Investitionen in Komfort: hochwertige Matratzen
Erfahrene Hoteliers wissen, dass viele Reisende in ungewohnter Umgebung weniger gut schlafen als zuhause. Umso mehr versuchen sie mit Investitionen in die Ausstattung des Hotelzimmers den Aufenthalt so komfortabel wie möglich zu machen. Hotelgäste bevorzugen beispielsweise Matratzen wie diese, die sich punktelastisch dem Körper anpassen.

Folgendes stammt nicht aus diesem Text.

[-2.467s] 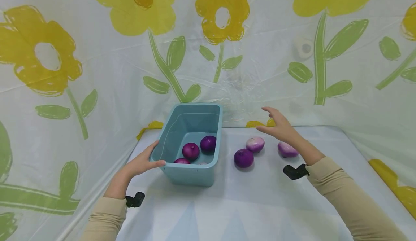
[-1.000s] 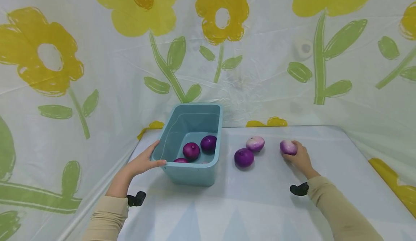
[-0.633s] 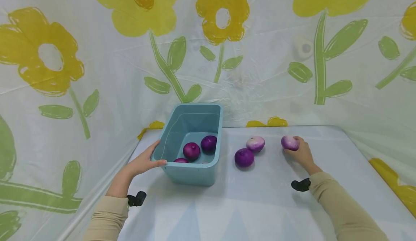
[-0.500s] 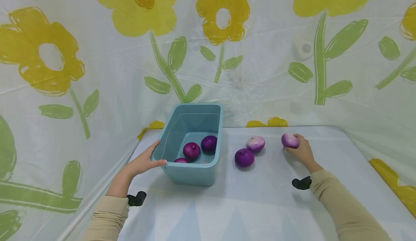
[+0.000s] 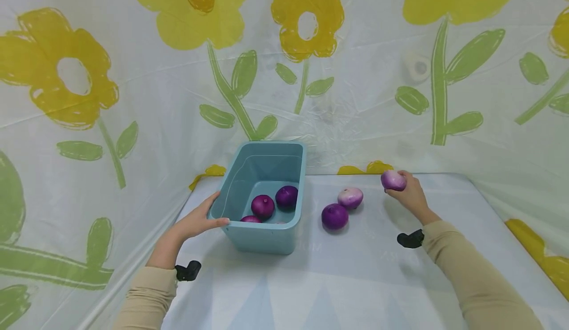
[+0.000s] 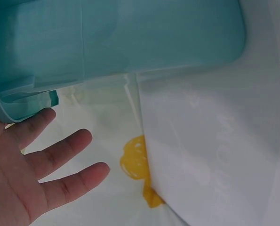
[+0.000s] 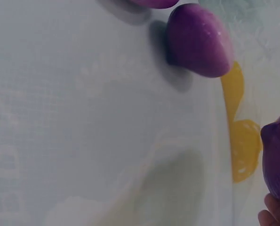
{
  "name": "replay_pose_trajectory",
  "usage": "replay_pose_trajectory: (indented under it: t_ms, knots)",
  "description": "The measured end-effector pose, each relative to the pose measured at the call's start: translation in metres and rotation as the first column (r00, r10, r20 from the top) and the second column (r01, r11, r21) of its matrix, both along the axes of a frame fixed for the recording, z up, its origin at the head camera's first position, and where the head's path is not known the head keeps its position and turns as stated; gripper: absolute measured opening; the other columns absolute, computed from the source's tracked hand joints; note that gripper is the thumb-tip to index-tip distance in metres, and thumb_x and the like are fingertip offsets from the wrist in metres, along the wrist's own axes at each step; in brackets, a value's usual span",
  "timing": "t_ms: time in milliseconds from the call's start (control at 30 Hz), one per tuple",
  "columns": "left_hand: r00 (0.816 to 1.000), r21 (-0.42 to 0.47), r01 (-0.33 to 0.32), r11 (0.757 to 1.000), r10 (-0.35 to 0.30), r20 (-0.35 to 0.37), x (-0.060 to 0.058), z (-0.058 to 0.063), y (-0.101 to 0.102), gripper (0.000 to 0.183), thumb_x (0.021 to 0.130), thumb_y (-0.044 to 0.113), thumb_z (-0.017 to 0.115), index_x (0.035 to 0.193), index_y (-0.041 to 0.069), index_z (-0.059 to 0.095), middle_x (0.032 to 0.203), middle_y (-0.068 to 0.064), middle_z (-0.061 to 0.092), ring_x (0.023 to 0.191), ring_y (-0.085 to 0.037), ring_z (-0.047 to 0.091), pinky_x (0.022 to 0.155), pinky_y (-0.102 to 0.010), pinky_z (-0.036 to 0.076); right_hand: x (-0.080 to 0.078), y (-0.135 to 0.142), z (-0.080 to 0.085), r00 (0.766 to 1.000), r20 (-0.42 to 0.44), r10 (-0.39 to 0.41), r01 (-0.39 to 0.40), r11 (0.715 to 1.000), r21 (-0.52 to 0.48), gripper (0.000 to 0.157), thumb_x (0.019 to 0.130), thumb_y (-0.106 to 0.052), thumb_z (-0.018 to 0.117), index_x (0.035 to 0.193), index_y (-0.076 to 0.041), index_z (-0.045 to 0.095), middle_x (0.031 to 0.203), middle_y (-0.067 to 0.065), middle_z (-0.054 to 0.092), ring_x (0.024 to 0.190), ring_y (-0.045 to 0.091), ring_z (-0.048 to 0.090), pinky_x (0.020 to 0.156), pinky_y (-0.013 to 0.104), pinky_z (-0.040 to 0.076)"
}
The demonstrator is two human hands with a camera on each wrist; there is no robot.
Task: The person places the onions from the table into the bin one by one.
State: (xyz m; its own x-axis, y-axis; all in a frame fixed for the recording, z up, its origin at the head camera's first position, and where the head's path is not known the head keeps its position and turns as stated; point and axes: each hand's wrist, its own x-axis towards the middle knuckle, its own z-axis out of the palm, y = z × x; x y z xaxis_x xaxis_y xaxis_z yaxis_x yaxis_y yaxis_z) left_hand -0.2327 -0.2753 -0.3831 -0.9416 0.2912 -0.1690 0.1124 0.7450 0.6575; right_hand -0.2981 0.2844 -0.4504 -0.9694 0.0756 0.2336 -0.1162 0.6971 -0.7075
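Note:
My right hand [image 5: 412, 197] holds a purple-and-white red onion [image 5: 393, 180] above the table's back right, thumb and fingers on its sides. The right wrist view catches part of this held onion [image 7: 277, 162] at its right edge. My left hand [image 5: 193, 223] rests at the near left corner of a blue plastic bin [image 5: 262, 238], thumb along the front rim. Its other fingers [image 6: 60, 157] stretch out straight and spread beside the bin wall. Inside the bin lie several red onions, among them a reddish one [image 5: 263, 206] and a darker one [image 5: 286, 197].
Two more red onions sit close together on the table right of the bin: a pale one [image 5: 350, 198] and a dark purple one [image 5: 335, 217] nearer me. A flower-printed curtain [image 5: 355, 137] hangs behind the white-covered table [image 5: 355, 280].
My right hand has come down to the onion at the far right, gripped it and raised it off the table. My left hand and the bin have stayed in place.

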Motion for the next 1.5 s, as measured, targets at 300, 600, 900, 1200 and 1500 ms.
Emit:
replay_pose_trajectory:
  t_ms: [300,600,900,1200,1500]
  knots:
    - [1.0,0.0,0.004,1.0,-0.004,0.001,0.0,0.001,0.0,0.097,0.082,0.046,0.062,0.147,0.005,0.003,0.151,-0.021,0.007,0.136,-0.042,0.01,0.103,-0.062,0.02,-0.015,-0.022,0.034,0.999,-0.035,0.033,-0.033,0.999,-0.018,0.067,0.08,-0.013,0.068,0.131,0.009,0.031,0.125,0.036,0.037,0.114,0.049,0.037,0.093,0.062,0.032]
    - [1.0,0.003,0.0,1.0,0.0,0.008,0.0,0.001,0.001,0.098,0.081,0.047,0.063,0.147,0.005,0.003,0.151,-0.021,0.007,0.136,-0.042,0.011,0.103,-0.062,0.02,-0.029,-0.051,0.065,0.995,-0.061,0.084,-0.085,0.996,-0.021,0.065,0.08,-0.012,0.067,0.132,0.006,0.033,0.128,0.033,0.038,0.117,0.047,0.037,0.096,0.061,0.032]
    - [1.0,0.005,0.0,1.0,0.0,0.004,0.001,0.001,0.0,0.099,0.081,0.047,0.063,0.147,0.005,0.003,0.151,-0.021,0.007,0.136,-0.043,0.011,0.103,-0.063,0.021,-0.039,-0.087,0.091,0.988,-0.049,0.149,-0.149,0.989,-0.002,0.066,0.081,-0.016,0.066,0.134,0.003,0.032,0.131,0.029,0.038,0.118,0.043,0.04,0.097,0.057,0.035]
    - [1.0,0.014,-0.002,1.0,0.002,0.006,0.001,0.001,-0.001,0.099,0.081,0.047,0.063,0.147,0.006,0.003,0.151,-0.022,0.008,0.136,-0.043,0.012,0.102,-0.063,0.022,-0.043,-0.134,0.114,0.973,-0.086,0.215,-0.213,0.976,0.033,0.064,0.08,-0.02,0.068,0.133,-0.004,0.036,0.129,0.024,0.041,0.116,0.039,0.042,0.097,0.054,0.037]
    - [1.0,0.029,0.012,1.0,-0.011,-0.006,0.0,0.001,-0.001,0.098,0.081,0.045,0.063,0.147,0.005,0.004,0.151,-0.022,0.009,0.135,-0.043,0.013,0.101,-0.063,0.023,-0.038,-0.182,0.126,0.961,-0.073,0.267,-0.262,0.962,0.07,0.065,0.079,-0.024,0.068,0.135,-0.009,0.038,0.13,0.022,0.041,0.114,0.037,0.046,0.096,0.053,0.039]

Ein wichtiger Faktor für den Schlafkomfort im Hotel ist die Geräuschatmosphäre. Der menschliche Organismus reagiert sehr empfindlich auf Geräusche während seiner Ruhephase. Geräuschquellen verändern nachweislich das Schlafverhalten und beeinflussen den Einschlafprozess. Ist die Umgebung geräuschintensiver wird der Schlaf im Nachhinein als weniger erholsam empfunden. Eine ruhige Umgebung gilt als optimal.

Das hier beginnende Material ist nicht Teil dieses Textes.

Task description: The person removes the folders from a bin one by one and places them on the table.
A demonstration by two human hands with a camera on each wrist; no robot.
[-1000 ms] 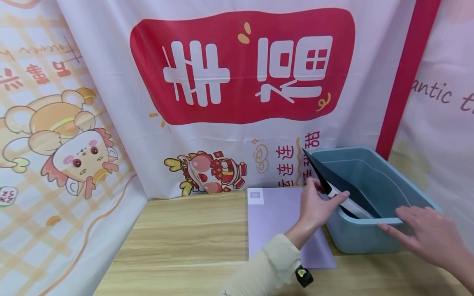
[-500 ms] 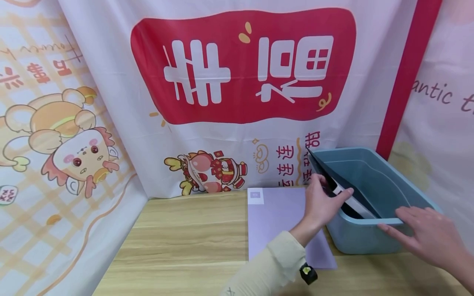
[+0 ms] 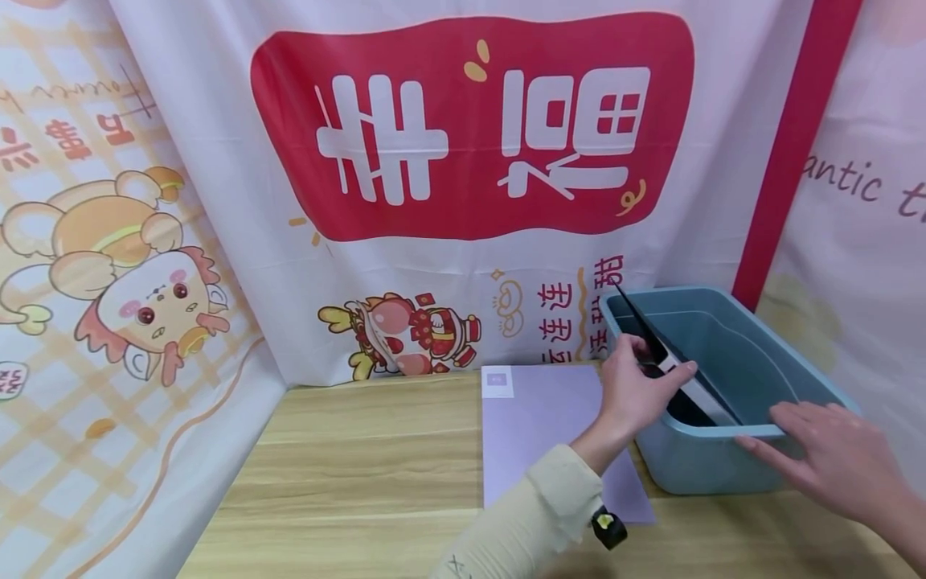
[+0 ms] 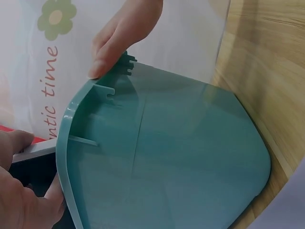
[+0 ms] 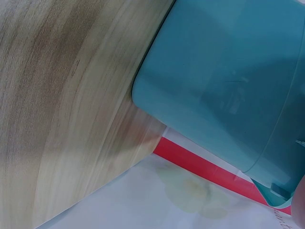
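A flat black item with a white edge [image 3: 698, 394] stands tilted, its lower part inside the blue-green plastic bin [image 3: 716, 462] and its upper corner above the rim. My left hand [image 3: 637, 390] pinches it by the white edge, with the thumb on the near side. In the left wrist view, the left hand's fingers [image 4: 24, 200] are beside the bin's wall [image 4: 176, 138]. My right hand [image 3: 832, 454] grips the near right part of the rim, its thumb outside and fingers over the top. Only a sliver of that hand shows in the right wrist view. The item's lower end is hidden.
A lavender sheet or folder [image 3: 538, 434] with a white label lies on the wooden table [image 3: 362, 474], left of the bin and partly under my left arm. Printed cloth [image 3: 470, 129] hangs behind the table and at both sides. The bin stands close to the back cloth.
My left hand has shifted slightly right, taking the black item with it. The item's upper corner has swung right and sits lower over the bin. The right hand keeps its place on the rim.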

Manche Hotelgäste stehen dabei im Interessenkonflikt miteinander. Einige wollen die Nacht zum Leben erwecken, andere den Schlaf für die aktive Erholung verwenden. Offen zugegeben ist es nahezu unmöglich es beiden Parteien recht zu machen. Das Hotel kann aber beispielsweise durch freiwillige Angaben der Gäste mögliche Interessengebiete festzustellen und die Gäste anhand dieser Kategorien separat auftrennen. Damit könnten beispielsweise Geschäftskunden in anderen Stockwerken untergebracht werden als Familien oder Jugendliche.

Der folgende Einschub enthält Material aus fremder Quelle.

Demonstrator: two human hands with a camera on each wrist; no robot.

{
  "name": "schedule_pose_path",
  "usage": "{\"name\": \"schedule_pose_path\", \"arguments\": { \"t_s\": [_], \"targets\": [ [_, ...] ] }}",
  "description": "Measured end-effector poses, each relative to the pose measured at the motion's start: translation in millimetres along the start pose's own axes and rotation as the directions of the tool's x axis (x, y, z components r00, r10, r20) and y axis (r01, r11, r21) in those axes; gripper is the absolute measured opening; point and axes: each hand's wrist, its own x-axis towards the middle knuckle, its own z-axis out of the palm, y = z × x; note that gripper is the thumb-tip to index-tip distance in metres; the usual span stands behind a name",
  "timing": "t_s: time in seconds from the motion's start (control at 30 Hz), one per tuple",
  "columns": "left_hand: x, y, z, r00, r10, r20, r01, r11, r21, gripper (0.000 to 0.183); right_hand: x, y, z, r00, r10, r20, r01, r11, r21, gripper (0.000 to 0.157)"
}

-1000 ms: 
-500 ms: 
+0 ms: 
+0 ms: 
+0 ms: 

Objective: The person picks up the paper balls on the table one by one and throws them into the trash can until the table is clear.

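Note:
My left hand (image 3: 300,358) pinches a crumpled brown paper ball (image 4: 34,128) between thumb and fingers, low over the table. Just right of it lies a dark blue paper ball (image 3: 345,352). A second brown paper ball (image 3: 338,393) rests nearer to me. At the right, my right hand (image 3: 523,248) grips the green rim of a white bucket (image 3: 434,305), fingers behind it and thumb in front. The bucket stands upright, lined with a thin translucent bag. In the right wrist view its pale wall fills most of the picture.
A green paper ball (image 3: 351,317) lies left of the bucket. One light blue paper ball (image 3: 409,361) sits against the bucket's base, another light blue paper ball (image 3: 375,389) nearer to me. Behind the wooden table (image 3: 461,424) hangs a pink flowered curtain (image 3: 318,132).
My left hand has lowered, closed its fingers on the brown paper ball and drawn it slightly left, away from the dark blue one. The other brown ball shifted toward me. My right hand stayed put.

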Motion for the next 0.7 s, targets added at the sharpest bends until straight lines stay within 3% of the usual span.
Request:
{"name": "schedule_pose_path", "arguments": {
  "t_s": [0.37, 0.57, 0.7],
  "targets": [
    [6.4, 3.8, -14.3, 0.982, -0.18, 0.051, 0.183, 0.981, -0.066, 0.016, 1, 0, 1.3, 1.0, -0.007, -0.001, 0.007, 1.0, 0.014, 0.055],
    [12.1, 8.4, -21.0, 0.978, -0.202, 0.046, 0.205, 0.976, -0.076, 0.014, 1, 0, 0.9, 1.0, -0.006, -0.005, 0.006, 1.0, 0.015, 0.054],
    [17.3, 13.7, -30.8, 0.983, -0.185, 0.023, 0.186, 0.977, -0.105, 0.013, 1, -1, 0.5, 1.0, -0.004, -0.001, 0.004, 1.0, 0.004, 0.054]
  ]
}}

Manche vermeidbaren Geräuschquellen lassen sich jedoch leicht abstellen. Beispielsweise sollten die Räume mit leisen Klimaanlagen ausgestattet sein. Für den Fußboden empfiehlt sich geräuschdämmendes Parkett oder Teppich. Sanitärräume sollten nicht so angeordnet werden, dass sie direkt gegenüber dem Schlafbereich des Nachbarzimmers sind. Passt die Beleuchtung des Zimmers, in möglichst gelben oder orangen Tönen, steht dem erholsamen Schlaf nichts mehr im Wege.